TASK DETAILS
Using the records below, output the stretch that opens with the line containing "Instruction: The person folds" and closes with the line containing "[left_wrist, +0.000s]", exactly and including both lines, with nothing more.

RECORDS FOR PROCESSING

--

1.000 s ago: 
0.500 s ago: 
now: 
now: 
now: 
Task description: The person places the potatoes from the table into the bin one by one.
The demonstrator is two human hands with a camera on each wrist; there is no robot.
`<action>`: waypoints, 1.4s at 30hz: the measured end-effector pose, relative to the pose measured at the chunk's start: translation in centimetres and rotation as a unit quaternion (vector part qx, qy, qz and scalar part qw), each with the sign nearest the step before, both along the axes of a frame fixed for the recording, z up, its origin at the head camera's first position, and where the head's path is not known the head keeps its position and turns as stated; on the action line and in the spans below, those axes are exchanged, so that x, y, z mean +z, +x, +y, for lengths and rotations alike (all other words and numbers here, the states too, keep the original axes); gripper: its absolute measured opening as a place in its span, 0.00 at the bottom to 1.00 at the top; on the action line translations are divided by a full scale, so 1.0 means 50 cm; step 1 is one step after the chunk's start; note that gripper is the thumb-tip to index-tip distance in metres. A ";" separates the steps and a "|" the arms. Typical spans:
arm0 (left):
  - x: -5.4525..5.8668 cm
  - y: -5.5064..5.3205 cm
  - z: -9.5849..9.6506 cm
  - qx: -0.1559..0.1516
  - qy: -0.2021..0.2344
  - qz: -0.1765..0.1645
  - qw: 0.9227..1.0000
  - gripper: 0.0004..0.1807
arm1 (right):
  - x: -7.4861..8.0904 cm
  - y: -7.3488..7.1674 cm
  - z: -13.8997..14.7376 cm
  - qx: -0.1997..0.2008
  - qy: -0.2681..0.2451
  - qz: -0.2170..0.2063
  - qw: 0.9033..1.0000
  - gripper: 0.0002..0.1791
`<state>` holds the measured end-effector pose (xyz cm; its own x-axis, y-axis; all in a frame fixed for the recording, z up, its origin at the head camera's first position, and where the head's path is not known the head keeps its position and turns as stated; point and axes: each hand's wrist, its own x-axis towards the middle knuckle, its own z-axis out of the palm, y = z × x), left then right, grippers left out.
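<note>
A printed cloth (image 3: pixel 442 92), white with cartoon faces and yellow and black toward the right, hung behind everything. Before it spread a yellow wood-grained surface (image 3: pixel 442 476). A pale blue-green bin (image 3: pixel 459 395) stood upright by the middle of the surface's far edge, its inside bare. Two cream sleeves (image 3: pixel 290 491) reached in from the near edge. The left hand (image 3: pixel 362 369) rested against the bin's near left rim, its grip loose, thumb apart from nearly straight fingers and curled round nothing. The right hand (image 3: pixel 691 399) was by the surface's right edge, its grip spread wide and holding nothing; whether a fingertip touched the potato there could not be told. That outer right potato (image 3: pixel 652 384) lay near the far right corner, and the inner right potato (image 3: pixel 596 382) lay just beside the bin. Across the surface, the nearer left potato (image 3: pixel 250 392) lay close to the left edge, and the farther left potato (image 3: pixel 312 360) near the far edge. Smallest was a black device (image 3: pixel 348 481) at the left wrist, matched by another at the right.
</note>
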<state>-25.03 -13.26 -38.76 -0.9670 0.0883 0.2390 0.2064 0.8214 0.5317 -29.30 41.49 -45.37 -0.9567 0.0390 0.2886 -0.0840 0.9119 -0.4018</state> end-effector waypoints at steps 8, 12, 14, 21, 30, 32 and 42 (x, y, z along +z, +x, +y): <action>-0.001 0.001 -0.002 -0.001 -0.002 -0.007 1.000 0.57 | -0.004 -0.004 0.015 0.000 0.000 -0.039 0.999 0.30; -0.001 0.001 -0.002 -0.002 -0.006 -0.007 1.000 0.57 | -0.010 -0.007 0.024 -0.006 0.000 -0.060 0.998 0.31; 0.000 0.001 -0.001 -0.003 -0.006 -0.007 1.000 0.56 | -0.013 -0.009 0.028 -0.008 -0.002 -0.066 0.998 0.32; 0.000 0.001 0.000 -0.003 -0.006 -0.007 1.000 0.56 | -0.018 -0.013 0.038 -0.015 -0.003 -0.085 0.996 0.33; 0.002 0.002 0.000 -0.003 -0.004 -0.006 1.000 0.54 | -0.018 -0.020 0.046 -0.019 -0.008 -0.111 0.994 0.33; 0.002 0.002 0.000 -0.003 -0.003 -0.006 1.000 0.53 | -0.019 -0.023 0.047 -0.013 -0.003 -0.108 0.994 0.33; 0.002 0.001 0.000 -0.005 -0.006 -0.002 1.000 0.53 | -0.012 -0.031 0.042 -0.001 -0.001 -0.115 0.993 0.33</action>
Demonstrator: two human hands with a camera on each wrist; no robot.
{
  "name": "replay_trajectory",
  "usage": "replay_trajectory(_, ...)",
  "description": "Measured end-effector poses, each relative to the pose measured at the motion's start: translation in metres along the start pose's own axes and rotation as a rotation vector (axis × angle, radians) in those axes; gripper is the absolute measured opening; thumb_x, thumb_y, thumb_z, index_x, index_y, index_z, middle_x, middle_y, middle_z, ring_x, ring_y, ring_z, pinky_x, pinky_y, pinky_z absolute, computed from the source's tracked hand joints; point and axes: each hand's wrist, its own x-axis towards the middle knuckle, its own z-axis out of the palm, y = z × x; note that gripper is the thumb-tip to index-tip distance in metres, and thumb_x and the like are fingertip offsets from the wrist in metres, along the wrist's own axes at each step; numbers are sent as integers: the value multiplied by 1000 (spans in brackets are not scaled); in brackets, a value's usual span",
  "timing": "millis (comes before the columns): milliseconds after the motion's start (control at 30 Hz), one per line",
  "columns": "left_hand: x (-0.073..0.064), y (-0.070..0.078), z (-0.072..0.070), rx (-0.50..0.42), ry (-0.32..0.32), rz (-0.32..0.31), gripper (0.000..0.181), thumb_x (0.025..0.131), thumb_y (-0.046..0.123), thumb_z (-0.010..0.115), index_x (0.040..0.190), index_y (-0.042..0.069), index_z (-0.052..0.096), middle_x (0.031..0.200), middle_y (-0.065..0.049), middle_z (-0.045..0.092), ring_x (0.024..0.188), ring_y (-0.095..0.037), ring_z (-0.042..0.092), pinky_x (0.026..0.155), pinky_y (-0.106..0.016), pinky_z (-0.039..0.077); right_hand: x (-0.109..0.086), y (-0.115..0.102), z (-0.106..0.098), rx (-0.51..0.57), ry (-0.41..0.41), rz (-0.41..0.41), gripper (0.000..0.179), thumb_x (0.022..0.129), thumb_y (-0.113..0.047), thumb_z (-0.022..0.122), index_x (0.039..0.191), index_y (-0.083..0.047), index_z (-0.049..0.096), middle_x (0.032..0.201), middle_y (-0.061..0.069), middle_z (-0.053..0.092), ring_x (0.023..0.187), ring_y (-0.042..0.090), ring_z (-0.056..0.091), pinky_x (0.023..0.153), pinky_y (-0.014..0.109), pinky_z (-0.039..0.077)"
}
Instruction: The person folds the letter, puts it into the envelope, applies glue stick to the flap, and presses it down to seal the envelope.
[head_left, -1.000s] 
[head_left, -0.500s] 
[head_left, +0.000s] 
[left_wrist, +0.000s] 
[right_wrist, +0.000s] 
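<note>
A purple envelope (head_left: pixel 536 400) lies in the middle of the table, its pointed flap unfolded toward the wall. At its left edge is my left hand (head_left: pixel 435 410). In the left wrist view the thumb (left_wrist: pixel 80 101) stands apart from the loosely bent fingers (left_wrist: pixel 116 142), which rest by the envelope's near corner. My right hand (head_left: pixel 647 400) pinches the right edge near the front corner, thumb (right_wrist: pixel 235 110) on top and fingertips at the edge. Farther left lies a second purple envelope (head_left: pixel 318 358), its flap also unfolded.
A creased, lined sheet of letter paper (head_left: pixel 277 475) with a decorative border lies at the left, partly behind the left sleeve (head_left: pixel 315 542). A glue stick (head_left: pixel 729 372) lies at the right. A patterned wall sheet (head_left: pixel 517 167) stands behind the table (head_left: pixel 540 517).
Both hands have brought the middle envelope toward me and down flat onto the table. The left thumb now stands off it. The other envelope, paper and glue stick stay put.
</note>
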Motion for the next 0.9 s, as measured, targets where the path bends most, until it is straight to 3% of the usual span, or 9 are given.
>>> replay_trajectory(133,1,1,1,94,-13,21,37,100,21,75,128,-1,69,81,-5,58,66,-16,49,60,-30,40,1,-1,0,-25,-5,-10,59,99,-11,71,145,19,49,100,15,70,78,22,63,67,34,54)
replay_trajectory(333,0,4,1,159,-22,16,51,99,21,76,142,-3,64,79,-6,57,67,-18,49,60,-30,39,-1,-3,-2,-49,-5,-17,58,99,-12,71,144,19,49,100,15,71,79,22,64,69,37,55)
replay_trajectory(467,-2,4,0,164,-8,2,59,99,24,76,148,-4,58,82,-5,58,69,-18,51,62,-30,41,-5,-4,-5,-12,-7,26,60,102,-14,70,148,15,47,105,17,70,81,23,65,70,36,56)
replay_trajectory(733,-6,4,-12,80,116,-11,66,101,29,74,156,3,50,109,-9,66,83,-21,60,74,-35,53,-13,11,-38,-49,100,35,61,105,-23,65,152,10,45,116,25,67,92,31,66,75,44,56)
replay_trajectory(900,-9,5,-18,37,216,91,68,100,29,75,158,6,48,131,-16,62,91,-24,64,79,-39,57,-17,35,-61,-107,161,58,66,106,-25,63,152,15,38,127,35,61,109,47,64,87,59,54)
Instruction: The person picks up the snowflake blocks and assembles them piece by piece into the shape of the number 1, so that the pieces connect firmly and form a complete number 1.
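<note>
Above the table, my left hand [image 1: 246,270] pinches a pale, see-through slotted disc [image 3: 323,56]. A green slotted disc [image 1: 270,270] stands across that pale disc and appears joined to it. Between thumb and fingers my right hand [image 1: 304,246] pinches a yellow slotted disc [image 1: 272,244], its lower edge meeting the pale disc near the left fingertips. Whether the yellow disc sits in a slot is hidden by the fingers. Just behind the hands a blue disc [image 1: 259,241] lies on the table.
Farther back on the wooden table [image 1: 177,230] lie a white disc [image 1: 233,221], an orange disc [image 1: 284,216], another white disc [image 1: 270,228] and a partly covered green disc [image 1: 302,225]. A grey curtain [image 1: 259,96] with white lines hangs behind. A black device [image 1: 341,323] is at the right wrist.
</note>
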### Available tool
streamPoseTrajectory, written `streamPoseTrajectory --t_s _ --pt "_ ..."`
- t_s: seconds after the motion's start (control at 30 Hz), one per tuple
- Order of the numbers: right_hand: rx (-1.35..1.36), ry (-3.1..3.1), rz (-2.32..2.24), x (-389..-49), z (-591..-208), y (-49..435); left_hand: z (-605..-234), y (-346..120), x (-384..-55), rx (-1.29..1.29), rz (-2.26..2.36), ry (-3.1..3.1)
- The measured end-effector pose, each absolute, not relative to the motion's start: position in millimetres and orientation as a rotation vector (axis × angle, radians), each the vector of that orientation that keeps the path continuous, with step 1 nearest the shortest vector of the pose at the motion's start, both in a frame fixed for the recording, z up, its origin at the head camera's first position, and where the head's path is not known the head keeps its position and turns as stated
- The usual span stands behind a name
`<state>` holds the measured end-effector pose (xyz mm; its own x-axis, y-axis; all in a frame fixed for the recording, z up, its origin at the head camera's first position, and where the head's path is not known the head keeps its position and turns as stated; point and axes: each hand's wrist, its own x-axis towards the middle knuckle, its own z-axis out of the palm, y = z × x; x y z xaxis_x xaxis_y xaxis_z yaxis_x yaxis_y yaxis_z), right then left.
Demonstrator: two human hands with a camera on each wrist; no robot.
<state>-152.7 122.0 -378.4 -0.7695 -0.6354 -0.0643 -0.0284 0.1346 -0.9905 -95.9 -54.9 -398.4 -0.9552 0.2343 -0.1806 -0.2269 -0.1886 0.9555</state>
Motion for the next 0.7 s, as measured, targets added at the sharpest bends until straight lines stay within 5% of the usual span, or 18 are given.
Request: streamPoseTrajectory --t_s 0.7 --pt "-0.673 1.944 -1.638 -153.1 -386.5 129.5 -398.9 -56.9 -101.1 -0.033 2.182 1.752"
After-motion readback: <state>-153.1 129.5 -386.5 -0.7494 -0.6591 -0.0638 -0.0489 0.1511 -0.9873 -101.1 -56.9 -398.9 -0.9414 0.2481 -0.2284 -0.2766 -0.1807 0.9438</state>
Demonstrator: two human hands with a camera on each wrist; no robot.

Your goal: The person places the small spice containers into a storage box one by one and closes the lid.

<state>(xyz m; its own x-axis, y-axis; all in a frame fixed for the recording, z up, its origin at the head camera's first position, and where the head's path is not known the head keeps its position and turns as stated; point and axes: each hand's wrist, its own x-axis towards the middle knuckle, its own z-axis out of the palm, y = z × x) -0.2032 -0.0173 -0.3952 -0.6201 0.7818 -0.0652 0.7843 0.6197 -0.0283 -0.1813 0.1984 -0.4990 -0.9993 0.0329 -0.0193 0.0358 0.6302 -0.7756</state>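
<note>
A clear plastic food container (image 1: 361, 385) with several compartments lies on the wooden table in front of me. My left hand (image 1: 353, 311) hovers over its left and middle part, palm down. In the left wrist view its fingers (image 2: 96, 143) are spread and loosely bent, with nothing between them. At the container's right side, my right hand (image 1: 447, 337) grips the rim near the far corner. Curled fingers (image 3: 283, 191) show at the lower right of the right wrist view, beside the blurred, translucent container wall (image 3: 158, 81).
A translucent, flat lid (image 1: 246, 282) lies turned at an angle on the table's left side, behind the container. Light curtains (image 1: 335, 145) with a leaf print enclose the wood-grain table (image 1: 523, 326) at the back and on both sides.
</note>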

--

TASK RESPONSE
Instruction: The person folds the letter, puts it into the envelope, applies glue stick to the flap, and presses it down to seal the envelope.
[head_left, -1.000s] 
[head_left, -0.500s] 
[head_left, +0.000s] 
[left_wrist, +0.000s] 

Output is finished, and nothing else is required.